I am working with an Oracle database with millions of rows and 100+ columns. I am attempting to store this data in an HDF5 file using pytables with certain columns indexed. I will be reading subsets of these data in a pandas DataFrame and performing computations.

I have attempted the following:

Download the the table, using a utility into a csv file, read the csv file chunk by chunk using pandas and append to HDF5 table using pandas.HDFStore. I created a dtype definition and provided the maximum string sizes.

However, now when I am trying to download data directly from Oracle DB and post it to HDF5 file via pandas.HDFStore, I run into some problems.

pandas.io.sql.read_frame does not support chunked reading. I don't have enough RAM to be able to download the entire data to memory first.

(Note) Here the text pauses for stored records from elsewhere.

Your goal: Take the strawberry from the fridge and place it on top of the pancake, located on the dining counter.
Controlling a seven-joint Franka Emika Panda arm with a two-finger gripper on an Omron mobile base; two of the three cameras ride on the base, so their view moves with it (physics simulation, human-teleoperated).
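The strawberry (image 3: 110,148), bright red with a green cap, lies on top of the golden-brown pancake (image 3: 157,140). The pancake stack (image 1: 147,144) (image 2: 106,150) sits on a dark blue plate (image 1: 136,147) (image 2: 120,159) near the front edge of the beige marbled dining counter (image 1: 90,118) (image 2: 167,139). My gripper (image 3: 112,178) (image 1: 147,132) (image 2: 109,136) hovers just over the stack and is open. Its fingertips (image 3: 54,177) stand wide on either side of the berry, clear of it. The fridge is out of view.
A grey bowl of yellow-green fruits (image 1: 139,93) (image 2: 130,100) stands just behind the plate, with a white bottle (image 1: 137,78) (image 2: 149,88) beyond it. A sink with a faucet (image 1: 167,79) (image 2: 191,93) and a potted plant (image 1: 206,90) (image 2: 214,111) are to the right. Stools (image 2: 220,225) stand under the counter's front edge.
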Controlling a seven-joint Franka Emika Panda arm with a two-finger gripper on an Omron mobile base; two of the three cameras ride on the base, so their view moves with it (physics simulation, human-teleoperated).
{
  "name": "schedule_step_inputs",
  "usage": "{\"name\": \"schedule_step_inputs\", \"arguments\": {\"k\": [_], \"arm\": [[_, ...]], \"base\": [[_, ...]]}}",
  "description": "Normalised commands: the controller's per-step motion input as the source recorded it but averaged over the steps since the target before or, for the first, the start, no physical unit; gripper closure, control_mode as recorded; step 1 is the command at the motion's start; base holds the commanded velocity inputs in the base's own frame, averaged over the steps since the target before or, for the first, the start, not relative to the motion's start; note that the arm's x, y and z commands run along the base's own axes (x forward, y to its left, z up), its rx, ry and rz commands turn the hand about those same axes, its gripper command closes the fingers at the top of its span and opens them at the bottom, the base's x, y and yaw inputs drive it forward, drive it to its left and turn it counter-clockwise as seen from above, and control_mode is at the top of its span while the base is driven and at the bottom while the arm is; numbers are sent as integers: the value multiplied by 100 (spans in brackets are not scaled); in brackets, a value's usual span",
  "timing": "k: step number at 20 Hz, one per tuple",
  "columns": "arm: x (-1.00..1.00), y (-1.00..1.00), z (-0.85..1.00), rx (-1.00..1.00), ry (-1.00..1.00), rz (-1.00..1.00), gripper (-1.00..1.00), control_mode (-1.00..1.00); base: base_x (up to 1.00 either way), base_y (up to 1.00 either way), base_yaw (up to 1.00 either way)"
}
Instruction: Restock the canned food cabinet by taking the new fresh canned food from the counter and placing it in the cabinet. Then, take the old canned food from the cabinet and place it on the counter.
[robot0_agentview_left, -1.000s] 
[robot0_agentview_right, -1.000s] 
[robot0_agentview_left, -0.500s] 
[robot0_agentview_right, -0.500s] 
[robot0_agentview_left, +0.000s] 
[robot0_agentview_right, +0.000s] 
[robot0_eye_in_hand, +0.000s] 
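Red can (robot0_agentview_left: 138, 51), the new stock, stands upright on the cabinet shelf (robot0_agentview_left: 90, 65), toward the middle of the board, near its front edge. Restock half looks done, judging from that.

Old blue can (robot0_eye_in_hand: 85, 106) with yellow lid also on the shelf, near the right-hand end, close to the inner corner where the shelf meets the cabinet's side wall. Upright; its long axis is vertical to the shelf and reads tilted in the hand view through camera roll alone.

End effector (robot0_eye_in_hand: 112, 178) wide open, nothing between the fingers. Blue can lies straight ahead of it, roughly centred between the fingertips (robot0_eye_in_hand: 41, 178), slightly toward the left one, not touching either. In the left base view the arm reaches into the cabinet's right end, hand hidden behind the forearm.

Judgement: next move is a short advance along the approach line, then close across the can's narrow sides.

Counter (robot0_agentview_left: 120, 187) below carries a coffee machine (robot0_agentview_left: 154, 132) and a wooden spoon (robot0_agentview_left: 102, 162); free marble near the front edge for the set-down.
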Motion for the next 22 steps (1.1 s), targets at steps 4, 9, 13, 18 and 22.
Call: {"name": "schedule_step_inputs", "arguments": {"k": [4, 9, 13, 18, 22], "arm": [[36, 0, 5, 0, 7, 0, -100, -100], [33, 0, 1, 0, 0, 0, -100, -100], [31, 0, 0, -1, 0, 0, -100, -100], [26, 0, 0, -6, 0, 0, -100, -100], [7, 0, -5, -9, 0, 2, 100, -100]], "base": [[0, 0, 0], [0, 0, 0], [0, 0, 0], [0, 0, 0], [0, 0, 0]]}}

If I try to use cursor.fecthmany() with a fixed number of records, the read operation takes ages at the DB table is not indexed and I have to read records falling under a date range. I am using DataFrame(cursor.fetchmany(), columns = ['a','b','c'], dtype=my_dtype) however, the created DataFrame always infers the dtype rather than enforce the dtype I have provided (unlike read_csv which adheres to the dtype I provide). Hence, when I append this DataFrame to an already existing HDFDatastore, there is a type mismatch for e.g. a float64 will maybe interpreted as int64 in one chunk.

Appreciate if you guys could offer your thoughts and point me in the right direction.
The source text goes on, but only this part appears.